All lines from the one containing "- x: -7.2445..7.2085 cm" down to the one containing "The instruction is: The", both ends included, are to be given again exactly; omit the rest of the listing below.

= Beginning of Section =

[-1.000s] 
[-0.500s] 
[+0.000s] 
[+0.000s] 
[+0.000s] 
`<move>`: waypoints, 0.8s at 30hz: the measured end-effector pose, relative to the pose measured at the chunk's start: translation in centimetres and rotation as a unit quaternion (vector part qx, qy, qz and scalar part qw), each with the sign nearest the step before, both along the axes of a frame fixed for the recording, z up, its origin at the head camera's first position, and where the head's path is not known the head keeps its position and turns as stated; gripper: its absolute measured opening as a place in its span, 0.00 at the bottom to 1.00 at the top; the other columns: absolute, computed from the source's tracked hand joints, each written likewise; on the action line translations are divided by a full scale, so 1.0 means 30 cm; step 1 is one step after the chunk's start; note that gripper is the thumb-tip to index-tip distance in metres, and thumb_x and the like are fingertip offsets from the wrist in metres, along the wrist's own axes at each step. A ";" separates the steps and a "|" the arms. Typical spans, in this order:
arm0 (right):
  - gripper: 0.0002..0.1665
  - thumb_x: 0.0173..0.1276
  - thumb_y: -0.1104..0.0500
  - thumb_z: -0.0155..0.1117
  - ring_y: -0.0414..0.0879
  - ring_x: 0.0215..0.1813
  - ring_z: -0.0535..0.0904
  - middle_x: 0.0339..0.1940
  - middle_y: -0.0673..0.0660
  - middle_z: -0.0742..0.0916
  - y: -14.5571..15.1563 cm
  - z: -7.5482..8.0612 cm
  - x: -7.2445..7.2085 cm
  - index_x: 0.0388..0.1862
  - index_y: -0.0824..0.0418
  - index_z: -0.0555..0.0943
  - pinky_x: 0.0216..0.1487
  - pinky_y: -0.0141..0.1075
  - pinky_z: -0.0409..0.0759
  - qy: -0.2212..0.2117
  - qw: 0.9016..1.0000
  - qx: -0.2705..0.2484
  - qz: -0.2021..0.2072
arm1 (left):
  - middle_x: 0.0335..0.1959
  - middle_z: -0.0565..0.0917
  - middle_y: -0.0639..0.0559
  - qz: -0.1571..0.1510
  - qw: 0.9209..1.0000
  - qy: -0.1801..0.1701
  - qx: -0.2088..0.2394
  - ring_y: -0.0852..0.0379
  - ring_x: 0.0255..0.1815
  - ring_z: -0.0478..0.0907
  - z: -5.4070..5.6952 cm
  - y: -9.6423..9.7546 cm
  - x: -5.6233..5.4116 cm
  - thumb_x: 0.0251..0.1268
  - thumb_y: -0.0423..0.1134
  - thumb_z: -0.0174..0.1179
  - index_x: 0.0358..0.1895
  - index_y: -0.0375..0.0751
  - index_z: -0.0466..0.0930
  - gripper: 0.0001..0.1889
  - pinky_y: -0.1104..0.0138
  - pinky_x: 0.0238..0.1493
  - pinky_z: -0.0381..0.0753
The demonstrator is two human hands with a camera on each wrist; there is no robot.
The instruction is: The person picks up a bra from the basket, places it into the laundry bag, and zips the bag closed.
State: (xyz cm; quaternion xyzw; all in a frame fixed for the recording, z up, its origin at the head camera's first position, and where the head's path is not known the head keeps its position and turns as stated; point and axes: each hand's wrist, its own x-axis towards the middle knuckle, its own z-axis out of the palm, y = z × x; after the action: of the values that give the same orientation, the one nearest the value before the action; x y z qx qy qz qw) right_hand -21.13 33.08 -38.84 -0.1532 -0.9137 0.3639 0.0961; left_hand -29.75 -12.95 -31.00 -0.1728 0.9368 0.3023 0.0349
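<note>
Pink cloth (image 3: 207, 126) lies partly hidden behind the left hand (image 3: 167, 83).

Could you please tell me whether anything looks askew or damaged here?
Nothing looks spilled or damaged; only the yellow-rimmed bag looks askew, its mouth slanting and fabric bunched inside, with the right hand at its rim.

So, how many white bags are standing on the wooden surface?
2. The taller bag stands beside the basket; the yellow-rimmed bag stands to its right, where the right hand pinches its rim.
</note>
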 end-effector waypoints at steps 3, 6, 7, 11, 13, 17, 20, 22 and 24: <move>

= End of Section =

ANSWER SPACE:
  - x: -7.2445..7.2085 cm
  - index_x: 0.0388..0.1862
  - index_y: -0.0824..0.0418
  - index_z: -0.0555..0.0943
  - pinky_x: 0.0216..0.1487
  - pinky_y: -0.0141..0.1075
  - pinky_z: -0.0409..0.0759
  - qy: -0.2212..0.2117
  - qw: 0.9016..1.0000
  - qx: -0.2705..0.2484
  - qz: -0.2021..0.2072
arm1 (left):
  - middle_x: 0.0335..0.1959
  - middle_z: -0.0565..0.0917
  - middle_y: -0.0639..0.0559
  - qz: -0.1571..0.1510
  - qw: 0.9209..1.0000
  - qy: -0.1801..0.1701
  - qx: -0.2088..0.2394
  - ring_y: -0.0852..0.0379
  - ring_x: 0.0255..0.1815
  - ring_z: -0.0478..0.0907
  - z: -5.4070..5.6952 cm
  - y: -9.6423..9.7546 cm
  - x: -5.6233..5.4116 cm
  - thumb_x: 0.0251..0.1268
  - thumb_y: -0.0423..0.1134
  - thumb_z: -0.0174..0.1179
  - index_x: 0.0358..0.1895
  - index_y: -0.0375..0.0751
  - index_z: -0.0466..0.0930
  - gripper: 0.0001..0.1889
  - pinky_y: -0.1104..0.0138
  - pinky_x: 0.0238..0.1493
  - pinky_z: -0.0381..0.0753
The demonstrator is two human hands with a camera on each wrist; there is no robot.
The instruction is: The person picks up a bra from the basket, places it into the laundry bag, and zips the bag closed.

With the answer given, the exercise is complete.